__Task goal__
Report the count of lines below that include "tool", without any other text.

Available data below:

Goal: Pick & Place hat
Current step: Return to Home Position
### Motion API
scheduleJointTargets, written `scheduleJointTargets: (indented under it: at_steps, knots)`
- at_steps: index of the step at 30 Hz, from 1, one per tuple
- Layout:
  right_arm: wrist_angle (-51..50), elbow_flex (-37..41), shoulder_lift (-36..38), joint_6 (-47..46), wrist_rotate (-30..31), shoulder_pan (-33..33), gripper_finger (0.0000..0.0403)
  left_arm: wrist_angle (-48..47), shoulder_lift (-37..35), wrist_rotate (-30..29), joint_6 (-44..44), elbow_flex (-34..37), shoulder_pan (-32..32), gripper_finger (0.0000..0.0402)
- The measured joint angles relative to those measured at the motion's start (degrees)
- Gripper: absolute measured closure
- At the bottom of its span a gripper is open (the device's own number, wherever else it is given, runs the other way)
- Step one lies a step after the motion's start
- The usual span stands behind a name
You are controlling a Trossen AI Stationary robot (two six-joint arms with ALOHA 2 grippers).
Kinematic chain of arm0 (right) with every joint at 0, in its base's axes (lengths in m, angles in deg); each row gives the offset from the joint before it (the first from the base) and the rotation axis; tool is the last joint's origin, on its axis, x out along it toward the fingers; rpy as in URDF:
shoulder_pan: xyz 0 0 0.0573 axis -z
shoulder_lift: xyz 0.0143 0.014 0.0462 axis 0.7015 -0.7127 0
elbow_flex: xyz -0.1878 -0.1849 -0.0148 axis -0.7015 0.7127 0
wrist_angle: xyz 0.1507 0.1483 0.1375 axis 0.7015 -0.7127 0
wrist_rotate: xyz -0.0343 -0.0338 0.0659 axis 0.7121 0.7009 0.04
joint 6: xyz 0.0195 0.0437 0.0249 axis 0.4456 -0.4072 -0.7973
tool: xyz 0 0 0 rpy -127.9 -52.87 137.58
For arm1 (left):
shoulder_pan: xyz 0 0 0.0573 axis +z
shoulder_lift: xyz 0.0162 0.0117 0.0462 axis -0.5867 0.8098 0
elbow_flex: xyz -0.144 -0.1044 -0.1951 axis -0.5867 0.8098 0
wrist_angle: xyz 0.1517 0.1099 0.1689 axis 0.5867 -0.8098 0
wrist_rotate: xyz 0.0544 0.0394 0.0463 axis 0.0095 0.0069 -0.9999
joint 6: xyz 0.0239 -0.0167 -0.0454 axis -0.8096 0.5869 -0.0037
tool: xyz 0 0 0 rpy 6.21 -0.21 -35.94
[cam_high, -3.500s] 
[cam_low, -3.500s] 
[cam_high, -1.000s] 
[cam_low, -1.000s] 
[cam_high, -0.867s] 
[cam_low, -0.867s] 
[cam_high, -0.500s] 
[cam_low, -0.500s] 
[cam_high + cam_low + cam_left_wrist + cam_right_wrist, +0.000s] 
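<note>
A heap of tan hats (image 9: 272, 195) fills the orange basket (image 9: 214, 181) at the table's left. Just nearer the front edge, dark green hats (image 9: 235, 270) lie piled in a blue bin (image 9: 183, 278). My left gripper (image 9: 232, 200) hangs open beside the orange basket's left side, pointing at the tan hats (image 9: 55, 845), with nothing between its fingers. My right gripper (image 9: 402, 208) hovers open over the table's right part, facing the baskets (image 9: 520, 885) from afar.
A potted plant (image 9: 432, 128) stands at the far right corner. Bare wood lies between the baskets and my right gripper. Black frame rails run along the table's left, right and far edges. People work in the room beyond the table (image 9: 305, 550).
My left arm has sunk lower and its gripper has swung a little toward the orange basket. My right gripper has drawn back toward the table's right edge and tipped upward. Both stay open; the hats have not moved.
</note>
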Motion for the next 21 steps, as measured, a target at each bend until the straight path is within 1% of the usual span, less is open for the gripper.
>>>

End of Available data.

__Result__
3